[Aim of the task]: From the data below, return the exact lines starting at the line containing "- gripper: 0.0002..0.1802" and ending at the line containing "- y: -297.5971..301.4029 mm", both included, and nothing else.

══════════════════════════════

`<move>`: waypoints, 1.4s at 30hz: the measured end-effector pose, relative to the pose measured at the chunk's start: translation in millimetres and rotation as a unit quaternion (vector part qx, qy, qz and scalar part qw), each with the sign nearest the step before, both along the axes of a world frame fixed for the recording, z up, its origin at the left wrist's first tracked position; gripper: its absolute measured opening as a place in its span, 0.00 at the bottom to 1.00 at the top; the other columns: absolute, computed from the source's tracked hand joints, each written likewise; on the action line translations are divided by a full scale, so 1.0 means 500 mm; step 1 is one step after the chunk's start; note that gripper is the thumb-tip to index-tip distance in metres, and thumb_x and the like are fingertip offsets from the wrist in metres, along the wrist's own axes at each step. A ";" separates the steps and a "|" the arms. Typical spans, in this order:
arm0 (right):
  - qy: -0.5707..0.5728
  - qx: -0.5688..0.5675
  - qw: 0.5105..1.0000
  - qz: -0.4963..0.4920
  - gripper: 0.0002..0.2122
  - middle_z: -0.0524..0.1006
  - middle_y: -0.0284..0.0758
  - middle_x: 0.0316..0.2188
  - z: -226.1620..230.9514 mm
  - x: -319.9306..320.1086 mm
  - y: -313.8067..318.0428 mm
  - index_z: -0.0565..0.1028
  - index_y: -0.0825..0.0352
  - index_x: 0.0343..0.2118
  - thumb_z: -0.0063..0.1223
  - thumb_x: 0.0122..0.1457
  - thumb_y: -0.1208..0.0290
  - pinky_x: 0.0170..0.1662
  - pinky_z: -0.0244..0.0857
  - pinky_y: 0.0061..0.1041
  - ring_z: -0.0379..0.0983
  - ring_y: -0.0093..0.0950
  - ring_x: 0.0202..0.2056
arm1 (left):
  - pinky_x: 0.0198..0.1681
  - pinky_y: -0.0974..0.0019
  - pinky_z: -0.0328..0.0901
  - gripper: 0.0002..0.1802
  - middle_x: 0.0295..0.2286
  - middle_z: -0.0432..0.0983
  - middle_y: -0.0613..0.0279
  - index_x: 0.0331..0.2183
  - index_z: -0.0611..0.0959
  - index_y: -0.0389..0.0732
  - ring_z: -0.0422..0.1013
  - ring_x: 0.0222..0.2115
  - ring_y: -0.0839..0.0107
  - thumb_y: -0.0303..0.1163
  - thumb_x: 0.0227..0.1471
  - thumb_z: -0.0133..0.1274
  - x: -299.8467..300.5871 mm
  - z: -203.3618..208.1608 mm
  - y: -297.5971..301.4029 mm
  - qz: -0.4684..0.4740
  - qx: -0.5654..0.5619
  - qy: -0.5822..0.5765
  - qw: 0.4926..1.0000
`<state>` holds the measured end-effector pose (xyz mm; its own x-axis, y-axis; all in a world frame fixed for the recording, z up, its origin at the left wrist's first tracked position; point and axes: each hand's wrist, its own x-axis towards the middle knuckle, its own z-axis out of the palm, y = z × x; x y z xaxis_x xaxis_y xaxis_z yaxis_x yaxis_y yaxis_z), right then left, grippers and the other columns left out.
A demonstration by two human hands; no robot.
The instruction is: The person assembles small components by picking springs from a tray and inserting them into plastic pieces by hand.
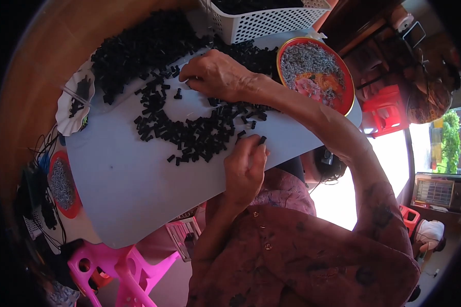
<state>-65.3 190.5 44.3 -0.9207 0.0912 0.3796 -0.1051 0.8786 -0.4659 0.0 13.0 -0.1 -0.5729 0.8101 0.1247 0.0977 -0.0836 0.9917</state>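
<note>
At the near edge of the table, my left hand (246, 166) is closed, with a small black plastic piece (262, 140) pinched at its fingertips. My right arm reaches across to the far side, where my right hand (215, 74) is curled with its fingertips pressed together. Whatever those fingers hold, if anything, is hidden. Between the hands lies a loose spread of similar short black pieces (200, 135), some separate from the rest. A much larger heap of black pieces (143, 48) rises beyond my right hand.
A white perforated basket (271, 25) with black contents stands at the back of the pale table (138, 199). Small shiny parts partly cover a round red tray (347, 100) beside my right forearm. Left are a white scalloped dish (64, 115), red bowl (77, 197) and pink stool (128, 276).
</note>
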 end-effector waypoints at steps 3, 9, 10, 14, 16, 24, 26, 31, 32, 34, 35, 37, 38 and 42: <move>0.011 0.012 1.000 0.024 0.08 0.77 0.41 0.29 -0.019 -0.040 -0.007 0.77 0.70 0.33 0.52 0.49 0.79 0.34 0.70 0.32 0.75 0.38 0.30 | 0.28 0.66 0.67 0.07 0.24 0.75 0.53 0.34 0.75 0.32 0.75 0.24 0.65 0.23 0.51 0.49 -0.002 -0.009 0.002 0.004 0.022 -0.005 1.000; 0.067 0.054 0.996 -0.021 0.09 0.75 0.38 0.31 -0.028 -0.083 0.006 0.77 0.69 0.32 0.48 0.48 0.82 0.33 0.70 0.32 0.74 0.38 0.29 | 0.28 0.66 0.67 0.07 0.23 0.74 0.52 0.34 0.75 0.32 0.73 0.23 0.65 0.21 0.49 0.49 -0.003 -0.011 0.004 0.001 0.033 -0.024 0.999; 0.073 0.040 0.996 -0.011 0.08 0.75 0.38 0.32 -0.026 -0.086 0.005 0.77 0.69 0.32 0.49 0.48 0.81 0.32 0.70 0.32 0.74 0.38 0.29 | 0.28 0.66 0.67 0.07 0.23 0.74 0.53 0.34 0.75 0.32 0.73 0.22 0.65 0.21 0.49 0.49 -0.004 -0.011 0.004 0.001 0.031 -0.024 0.999; 0.049 0.033 0.997 0.054 0.08 0.75 0.39 0.32 -0.028 -0.101 -0.016 0.77 0.69 0.32 0.51 0.47 0.79 0.34 0.69 0.33 0.74 0.40 0.29 | 0.27 0.65 0.67 0.07 0.24 0.74 0.52 0.34 0.75 0.32 0.73 0.23 0.65 0.21 0.49 0.50 -0.004 -0.008 0.004 -0.001 0.040 -0.019 0.999; 0.024 0.040 0.997 0.062 0.07 0.75 0.40 0.31 -0.035 -0.106 -0.021 0.77 0.69 0.31 0.52 0.47 0.79 0.34 0.69 0.34 0.74 0.40 0.29 | 0.27 0.65 0.66 0.07 0.24 0.74 0.52 0.34 0.75 0.32 0.73 0.23 0.64 0.21 0.49 0.50 -0.003 -0.011 0.004 -0.003 0.043 -0.020 0.999; -0.126 0.061 0.990 0.030 0.05 0.76 0.42 0.21 0.005 -0.050 -0.028 0.77 0.67 0.28 0.53 0.45 0.77 0.34 0.69 0.35 0.74 0.41 0.28 | 0.29 0.72 0.66 0.06 0.22 0.76 0.58 0.34 0.76 0.32 0.72 0.23 0.74 0.24 0.52 0.48 -0.006 -0.013 0.002 -0.001 0.037 0.002 0.999; -0.141 0.062 0.988 0.012 0.04 0.75 0.41 0.20 0.011 -0.026 -0.009 0.77 0.67 0.26 0.52 0.46 0.76 0.33 0.69 0.35 0.74 0.39 0.27 | 0.29 0.72 0.66 0.06 0.22 0.75 0.58 0.34 0.76 0.32 0.72 0.23 0.74 0.24 0.52 0.48 -0.003 -0.012 0.006 -0.010 0.036 0.002 0.999; -0.047 0.075 0.995 -0.050 0.04 0.76 0.41 0.21 -0.001 0.012 0.021 0.76 0.69 0.23 0.50 0.46 0.76 0.30 0.68 0.34 0.73 0.40 0.24 | 0.27 0.73 0.64 0.06 0.21 0.75 0.60 0.34 0.76 0.32 0.69 0.22 0.78 0.25 0.53 0.48 -0.007 -0.008 0.004 -0.002 0.025 0.007 1.000; -0.037 0.052 0.998 -0.024 0.04 0.75 0.41 0.20 -0.006 0.019 0.017 0.76 0.69 0.23 0.50 0.46 0.76 0.31 0.68 0.33 0.73 0.40 0.24 | 0.27 0.73 0.64 0.06 0.21 0.75 0.60 0.34 0.76 0.32 0.69 0.22 0.78 0.25 0.53 0.48 -0.007 -0.009 0.003 -0.004 0.022 0.007 1.000; -0.069 0.030 0.997 0.025 0.04 0.75 0.40 0.23 0.000 0.036 0.008 0.76 0.69 0.26 0.51 0.46 0.78 0.32 0.68 0.34 0.73 0.39 0.28 | 0.25 0.74 0.62 0.06 0.20 0.74 0.61 0.34 0.76 0.33 0.67 0.21 0.80 0.25 0.53 0.48 -0.004 -0.009 0.007 -0.004 0.032 0.006 0.999; -0.063 0.033 0.996 0.052 0.05 0.75 0.39 0.25 0.000 0.042 -0.001 0.76 0.69 0.27 0.51 0.46 0.78 0.33 0.68 0.34 0.73 0.40 0.29 | 0.25 0.74 0.62 0.06 0.20 0.74 0.61 0.34 0.76 0.33 0.67 0.21 0.80 0.25 0.53 0.48 -0.003 -0.008 0.008 -0.007 0.032 0.007 0.999; -0.072 0.062 0.992 0.085 0.06 0.74 0.38 0.27 0.004 0.049 -0.022 0.75 0.69 0.30 0.53 0.46 0.78 0.34 0.68 0.34 0.73 0.40 0.31 | 0.25 0.74 0.62 0.06 0.20 0.74 0.62 0.34 0.76 0.33 0.65 0.20 0.80 0.25 0.53 0.48 -0.004 -0.009 0.007 -0.005 0.028 0.009 1.000; -0.070 0.060 0.992 0.086 0.06 0.74 0.38 0.27 0.004 0.047 -0.029 0.75 0.69 0.30 0.53 0.46 0.78 0.34 0.68 0.34 0.73 0.40 0.31 | 0.25 0.74 0.62 0.06 0.20 0.74 0.62 0.34 0.76 0.33 0.65 0.20 0.80 0.25 0.53 0.48 -0.005 -0.009 0.006 -0.004 0.026 0.011 1.000; -0.111 0.092 0.988 0.053 0.06 0.74 0.39 0.28 0.005 0.029 -0.037 0.75 0.70 0.29 0.53 0.46 0.78 0.34 0.68 0.35 0.73 0.41 0.31 | 0.25 0.74 0.62 0.06 0.20 0.74 0.62 0.34 0.76 0.33 0.66 0.20 0.80 0.26 0.53 0.48 -0.003 -0.007 0.007 -0.006 0.028 0.015 0.999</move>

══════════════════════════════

[Your solution]:
  - gripper: 0.0002..0.1802
  - middle_x: 0.0295..0.2286
  - middle_z: -0.0432..0.0983
  - middle_y: -0.0613..0.0279
  - index_x: 0.0331..0.2183
  - index_z: -0.0611..0.0959
  - index_y: -0.0389..0.0732
  - ring_z: -0.0422..0.1013
  - ring_x: 0.0222..0.2115
  - ring_y: -0.0839..0.0107
  - thumb_y: -0.0303..0.1163
  - thumb_x: 0.0227..0.1471
  - thumb_z: -0.0133..0.1274
  - x: -299.8467..300.5871 mm
  - z: -203.3618..208.1608 mm
  - y: -297.5971..301.4029 mm

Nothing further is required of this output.